#### GOAL OF THE EXERCISE
Work out how many lines below contain the word "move", then give that number alone.

#### PROVIDED DATA
^^^^^^^^

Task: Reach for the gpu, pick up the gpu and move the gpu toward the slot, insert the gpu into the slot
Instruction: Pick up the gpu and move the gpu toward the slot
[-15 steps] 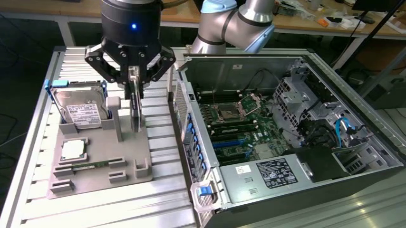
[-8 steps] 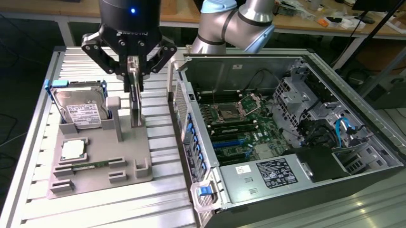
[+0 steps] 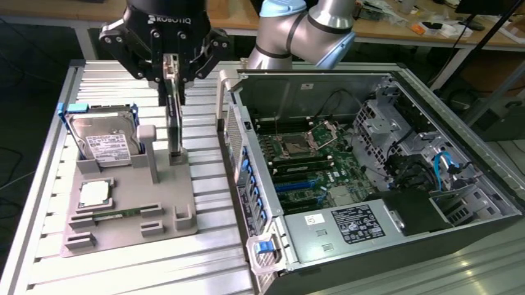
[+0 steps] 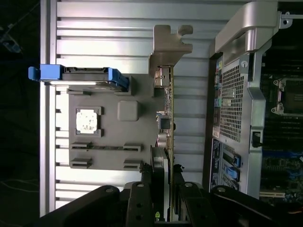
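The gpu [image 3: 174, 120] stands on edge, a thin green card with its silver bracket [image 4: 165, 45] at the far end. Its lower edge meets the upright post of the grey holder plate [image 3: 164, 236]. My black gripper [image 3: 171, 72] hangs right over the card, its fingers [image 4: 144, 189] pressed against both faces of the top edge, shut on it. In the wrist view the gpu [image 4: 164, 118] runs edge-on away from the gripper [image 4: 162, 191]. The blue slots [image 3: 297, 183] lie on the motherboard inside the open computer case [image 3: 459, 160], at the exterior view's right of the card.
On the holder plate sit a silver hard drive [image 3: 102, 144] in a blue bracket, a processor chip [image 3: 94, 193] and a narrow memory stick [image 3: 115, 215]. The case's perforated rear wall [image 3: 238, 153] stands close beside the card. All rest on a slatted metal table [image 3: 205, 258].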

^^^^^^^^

#### REPLY
2